"No!" he managed to gasp.
"Why, boy, you're scared to death," said one of the mates, rather contemptuously. "Where's the ship for the long boat to come from?"
"I don't know anything about that," answered Marcy hurriedly. "I only tell you what I saw with my own eyes. Here's the glass. Captain. Go for'ard and take a look for yourself."
The captain snatched the glass with almost frantic haste and ran toward the bow, followed by the mates and all the rest of the crew, with the exception of the man at the wheel. With trembling hands Beardsley raised the binoculars, but almost immediately took them down again to say, in frightened tones:
"For the first time in my life I have missed my reckoning. We're lost, and the Yankee fleet may be within less than a mile of us. Take a look, Morgan. I never saw that rock before."
"But I tell you it isn't a rock," protested Marcy. "It is a boat, and she's lying head on so that she won't show as plainly as she would if she lay broadside to us. Do you see those long black streaks on each side? Those are oars, and they were in motion when I first saw them."
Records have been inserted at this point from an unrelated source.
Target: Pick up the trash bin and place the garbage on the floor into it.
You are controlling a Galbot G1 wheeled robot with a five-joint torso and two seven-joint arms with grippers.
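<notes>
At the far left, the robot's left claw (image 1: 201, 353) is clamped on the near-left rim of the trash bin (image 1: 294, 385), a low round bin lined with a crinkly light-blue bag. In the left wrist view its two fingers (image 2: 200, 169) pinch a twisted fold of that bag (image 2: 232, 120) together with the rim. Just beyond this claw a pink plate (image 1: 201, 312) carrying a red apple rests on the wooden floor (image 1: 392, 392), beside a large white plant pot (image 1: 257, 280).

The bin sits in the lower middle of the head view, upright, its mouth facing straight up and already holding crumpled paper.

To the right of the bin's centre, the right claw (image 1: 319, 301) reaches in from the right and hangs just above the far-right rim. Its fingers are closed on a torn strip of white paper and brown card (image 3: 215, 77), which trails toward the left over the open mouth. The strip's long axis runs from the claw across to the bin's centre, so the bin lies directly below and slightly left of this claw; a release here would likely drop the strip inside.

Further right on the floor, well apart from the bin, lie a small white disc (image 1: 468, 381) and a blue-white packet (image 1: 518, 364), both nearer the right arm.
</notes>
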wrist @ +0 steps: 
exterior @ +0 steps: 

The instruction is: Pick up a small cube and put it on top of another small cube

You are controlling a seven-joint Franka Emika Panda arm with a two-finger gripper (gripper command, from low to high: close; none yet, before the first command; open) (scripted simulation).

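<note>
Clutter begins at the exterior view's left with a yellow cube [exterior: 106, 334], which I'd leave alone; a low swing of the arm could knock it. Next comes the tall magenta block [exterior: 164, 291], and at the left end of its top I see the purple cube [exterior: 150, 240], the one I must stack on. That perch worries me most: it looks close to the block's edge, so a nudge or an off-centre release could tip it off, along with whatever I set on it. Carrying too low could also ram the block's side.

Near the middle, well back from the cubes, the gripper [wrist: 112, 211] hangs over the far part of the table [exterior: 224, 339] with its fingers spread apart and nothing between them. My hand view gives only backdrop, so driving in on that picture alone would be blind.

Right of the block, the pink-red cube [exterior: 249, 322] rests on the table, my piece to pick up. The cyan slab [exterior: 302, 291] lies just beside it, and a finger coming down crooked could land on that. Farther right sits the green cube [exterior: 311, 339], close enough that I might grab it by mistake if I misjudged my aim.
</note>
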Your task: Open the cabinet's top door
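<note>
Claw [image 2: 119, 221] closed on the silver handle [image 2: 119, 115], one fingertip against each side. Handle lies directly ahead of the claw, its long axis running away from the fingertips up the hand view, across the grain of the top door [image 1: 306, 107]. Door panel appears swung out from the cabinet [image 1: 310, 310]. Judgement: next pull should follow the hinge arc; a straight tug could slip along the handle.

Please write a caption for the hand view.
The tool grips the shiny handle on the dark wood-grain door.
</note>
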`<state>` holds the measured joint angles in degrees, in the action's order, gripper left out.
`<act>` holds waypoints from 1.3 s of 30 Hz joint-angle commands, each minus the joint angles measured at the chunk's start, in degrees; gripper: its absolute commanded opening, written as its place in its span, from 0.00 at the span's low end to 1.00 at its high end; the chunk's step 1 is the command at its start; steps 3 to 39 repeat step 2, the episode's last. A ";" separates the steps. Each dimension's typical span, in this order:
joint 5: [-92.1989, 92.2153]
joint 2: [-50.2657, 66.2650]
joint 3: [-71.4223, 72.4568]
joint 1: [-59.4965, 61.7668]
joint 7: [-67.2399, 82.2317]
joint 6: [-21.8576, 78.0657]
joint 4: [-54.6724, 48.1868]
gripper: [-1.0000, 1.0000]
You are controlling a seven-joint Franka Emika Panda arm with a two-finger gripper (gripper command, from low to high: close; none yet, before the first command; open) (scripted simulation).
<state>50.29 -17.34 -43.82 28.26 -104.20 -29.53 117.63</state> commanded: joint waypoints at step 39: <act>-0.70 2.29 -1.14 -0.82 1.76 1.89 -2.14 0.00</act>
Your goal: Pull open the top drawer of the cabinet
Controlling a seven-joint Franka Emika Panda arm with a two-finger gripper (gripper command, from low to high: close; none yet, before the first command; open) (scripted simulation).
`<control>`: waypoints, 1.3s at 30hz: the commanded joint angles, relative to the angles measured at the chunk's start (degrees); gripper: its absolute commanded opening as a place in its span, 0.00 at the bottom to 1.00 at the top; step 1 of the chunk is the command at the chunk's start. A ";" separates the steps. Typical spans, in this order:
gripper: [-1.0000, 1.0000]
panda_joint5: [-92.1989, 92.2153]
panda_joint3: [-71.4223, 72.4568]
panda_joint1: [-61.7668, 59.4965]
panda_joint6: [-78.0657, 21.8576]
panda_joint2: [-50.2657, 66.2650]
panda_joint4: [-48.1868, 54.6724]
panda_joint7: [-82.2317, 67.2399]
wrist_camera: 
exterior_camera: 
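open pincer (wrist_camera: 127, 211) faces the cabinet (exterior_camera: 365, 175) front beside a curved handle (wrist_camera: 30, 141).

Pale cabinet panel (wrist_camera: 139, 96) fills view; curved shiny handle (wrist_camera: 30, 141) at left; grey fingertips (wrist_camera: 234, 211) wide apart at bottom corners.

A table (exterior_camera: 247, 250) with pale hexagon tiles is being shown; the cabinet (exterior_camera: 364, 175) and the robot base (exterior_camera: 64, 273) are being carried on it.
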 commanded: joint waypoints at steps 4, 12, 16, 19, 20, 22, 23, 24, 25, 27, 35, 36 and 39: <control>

The mate was so long in making his observations that Marcy grew impatient, and wondered at his stupidity. He could see without the aid of a glass that it was a boat and nothing else; and more than that, the schooner had by this time drawn so near her that he could make out two suspicious objects in her bow—one he was sure was a howitzer, and the other looked very like the upright, motionless figure of a blue-jacket, awaiting the order from the officer in command to pull the lock-string. An instant later a second figure arose, as if from the stern-sheets, and the command came clear and distinct:
"Heave to, or we'll blow you out of the water!"
"Now I hope you are satisfied!" exclaimed Marcy.
He expected to see Beardsley wilt again; but he did nothing of the sort. It required an emergency to bring out what there was in him, and when he saw that he must act, he did it without an instant's hesitation.